### Problem description:
For the material below, output exactly the span from the line with "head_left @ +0" to the line with "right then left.", including both, and nothing besides.

### Data for this exercise:
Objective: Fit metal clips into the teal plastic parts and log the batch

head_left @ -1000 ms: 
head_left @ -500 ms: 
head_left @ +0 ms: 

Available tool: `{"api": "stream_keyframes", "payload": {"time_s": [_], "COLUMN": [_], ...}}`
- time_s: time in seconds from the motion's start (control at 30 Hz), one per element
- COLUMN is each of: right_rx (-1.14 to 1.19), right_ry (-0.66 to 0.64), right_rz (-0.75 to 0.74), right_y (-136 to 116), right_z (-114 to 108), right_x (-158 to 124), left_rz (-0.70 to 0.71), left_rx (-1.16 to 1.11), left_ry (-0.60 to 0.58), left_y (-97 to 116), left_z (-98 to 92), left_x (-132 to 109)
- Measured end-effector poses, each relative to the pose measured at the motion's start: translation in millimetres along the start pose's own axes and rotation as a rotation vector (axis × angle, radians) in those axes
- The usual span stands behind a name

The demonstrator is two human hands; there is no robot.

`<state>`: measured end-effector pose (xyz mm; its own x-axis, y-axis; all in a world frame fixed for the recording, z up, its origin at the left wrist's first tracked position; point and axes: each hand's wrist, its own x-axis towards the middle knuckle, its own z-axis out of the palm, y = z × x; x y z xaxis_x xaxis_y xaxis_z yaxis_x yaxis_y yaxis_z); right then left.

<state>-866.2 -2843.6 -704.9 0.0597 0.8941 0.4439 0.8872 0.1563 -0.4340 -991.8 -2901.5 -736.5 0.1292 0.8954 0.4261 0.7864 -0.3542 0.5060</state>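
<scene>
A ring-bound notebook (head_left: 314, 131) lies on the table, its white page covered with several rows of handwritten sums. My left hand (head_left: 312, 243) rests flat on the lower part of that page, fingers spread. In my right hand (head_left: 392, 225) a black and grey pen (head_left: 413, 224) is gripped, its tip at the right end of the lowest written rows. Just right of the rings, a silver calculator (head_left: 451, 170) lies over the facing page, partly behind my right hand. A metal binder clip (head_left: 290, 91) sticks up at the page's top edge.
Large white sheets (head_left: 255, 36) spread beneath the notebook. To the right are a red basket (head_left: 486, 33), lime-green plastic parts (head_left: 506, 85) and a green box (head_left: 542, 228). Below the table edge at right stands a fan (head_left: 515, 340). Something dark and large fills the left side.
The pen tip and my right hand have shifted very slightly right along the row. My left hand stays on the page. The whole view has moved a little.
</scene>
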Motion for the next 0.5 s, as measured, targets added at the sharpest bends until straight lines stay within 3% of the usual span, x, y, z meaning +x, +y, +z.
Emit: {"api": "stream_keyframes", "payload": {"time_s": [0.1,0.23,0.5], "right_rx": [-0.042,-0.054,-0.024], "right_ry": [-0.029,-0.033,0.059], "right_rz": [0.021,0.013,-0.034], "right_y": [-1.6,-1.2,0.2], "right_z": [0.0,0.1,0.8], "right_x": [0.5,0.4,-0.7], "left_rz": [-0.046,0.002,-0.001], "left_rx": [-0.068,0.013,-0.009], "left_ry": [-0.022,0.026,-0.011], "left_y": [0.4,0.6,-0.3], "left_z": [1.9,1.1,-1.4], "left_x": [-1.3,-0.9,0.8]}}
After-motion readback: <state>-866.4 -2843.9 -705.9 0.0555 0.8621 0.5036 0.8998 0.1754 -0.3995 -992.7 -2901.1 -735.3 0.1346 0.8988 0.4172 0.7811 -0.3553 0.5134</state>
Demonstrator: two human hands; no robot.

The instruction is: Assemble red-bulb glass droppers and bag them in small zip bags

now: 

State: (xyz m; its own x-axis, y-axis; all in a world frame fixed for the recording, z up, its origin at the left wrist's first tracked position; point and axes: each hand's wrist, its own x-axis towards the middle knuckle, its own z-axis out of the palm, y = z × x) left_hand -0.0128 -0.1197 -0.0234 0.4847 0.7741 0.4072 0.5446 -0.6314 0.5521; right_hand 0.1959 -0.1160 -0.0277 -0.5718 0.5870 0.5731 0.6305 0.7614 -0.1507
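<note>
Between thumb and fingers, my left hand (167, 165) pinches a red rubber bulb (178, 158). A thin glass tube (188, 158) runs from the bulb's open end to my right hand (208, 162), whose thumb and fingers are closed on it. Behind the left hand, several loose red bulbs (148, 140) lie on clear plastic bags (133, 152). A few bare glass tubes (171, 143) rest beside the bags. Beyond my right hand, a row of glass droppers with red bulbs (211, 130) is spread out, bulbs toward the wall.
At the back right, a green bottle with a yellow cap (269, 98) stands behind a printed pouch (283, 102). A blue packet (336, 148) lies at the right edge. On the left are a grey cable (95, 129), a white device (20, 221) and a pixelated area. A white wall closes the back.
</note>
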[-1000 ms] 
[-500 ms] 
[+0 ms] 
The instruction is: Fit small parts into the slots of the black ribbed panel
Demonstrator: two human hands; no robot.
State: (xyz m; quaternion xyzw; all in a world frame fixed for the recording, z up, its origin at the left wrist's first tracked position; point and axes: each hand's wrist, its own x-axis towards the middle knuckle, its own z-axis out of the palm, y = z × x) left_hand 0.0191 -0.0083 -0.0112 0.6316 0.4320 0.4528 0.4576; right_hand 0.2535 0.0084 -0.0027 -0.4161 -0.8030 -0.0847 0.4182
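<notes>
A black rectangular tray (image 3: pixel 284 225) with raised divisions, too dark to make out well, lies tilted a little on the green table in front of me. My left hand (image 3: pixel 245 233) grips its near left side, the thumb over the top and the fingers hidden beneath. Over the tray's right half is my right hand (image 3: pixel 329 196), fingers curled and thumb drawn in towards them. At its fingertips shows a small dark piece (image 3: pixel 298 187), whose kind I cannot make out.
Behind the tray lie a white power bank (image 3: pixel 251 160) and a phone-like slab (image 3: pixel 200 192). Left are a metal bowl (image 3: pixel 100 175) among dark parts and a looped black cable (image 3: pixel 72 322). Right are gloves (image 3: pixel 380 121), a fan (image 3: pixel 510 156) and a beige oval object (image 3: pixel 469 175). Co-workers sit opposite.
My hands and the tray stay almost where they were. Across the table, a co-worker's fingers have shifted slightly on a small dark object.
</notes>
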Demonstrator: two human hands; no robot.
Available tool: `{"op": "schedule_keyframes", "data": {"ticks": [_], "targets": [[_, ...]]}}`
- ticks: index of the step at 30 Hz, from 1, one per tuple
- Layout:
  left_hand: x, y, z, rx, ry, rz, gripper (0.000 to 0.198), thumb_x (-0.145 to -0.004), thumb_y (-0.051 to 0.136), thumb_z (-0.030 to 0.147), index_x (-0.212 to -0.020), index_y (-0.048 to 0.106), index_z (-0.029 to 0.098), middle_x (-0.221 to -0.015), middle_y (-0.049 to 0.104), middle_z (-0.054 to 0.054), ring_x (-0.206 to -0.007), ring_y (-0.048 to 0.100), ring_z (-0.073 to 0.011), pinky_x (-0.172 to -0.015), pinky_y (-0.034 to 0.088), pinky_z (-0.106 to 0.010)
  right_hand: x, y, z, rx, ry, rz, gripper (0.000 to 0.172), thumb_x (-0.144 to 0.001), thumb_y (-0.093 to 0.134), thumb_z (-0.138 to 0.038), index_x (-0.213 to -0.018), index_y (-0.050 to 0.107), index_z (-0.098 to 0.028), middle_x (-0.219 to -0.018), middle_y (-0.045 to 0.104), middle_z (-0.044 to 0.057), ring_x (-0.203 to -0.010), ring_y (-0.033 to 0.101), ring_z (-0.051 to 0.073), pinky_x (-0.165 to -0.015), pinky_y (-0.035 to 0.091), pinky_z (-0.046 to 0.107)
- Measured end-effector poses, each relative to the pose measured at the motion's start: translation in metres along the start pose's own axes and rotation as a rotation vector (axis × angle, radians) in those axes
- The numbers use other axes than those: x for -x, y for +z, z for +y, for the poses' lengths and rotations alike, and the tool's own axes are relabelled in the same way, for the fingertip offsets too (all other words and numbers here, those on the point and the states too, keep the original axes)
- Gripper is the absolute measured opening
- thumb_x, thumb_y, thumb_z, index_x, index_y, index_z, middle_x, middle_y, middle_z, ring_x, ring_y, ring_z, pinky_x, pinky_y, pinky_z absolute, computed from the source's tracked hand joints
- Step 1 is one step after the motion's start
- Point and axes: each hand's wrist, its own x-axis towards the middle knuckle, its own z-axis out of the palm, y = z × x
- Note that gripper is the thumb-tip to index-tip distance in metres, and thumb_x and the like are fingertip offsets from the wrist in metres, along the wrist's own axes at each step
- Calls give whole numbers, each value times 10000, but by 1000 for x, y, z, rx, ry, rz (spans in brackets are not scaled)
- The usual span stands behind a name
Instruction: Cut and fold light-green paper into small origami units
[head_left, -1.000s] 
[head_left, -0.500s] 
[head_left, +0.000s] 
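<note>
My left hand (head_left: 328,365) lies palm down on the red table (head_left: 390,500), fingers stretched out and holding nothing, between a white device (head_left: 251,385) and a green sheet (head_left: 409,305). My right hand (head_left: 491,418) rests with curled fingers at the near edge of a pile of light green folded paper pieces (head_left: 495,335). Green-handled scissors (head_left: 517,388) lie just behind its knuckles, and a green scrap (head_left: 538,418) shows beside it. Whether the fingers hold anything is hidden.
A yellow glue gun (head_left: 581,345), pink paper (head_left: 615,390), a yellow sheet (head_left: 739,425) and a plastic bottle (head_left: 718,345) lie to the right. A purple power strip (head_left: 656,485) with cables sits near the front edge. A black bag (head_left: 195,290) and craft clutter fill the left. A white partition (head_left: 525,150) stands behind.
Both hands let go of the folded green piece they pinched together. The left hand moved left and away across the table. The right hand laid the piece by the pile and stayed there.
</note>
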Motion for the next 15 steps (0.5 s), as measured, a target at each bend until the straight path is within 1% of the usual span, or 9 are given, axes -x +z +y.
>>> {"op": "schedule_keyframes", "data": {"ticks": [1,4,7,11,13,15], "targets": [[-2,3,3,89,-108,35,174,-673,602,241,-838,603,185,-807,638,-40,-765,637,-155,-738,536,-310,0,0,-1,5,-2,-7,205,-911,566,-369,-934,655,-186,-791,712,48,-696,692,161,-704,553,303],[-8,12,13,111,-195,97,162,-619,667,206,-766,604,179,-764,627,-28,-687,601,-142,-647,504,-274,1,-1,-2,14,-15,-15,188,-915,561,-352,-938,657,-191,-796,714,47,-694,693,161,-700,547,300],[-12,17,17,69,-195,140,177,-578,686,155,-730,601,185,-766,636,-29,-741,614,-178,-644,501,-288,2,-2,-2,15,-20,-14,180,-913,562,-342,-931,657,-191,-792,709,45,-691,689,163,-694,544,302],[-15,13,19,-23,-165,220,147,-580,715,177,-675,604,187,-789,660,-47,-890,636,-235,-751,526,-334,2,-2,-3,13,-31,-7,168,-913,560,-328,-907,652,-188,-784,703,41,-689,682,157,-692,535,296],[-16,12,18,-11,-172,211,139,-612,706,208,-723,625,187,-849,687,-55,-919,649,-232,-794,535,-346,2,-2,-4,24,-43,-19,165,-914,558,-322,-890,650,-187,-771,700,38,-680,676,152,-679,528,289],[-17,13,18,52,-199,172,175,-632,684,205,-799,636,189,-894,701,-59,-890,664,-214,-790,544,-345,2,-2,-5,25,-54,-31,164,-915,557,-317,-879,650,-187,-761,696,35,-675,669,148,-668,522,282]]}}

### Answer to this exercise:
head_left @ +0 ms: 

Available tool: `{"api": "stream_keyframes", "payload": {"time_s": [_], "COLUMN": [_], ...}}`
- time_s: time in seconds from the motion's start (control at 30 Hz), one per element
- COLUMN is each of: right_rx (-1.14 to 1.19), right_ry (-0.66 to 0.64), right_rz (-0.75 to 0.74), right_y (-136 to 116), right_z (-114 to 108), right_x (-158 to 124), left_rz (-0.70 to 0.71), left_rx (-1.16 to 1.11), left_ry (-0.60 to 0.58), left_y (-97 to 116), left_z (-98 to 92), left_x (-132 to 109)
- Measured end-effector poses, each relative to the pose measured at the motion's start: translation in millimetres along the start pose's own axes and rotation as a rotation vector (axis × angle, radians) in those axes
- The usual span stands behind a name

The demonstrator is two human hands; there is no robot.

`<state>`: measured end-effector pose (xyz mm; its own x-axis, y-axis; all in a world frame fixed for the recording, z up, its origin at the left wrist's first tracked position; point and axes: each hand's wrist, its own x-axis towards the middle knuckle, its own z-axis out of the palm, y = z × x; x y z xaxis_x xaxis_y xaxis_z yaxis_x yaxis_y yaxis_z); right then left.

Nothing further is required of this output.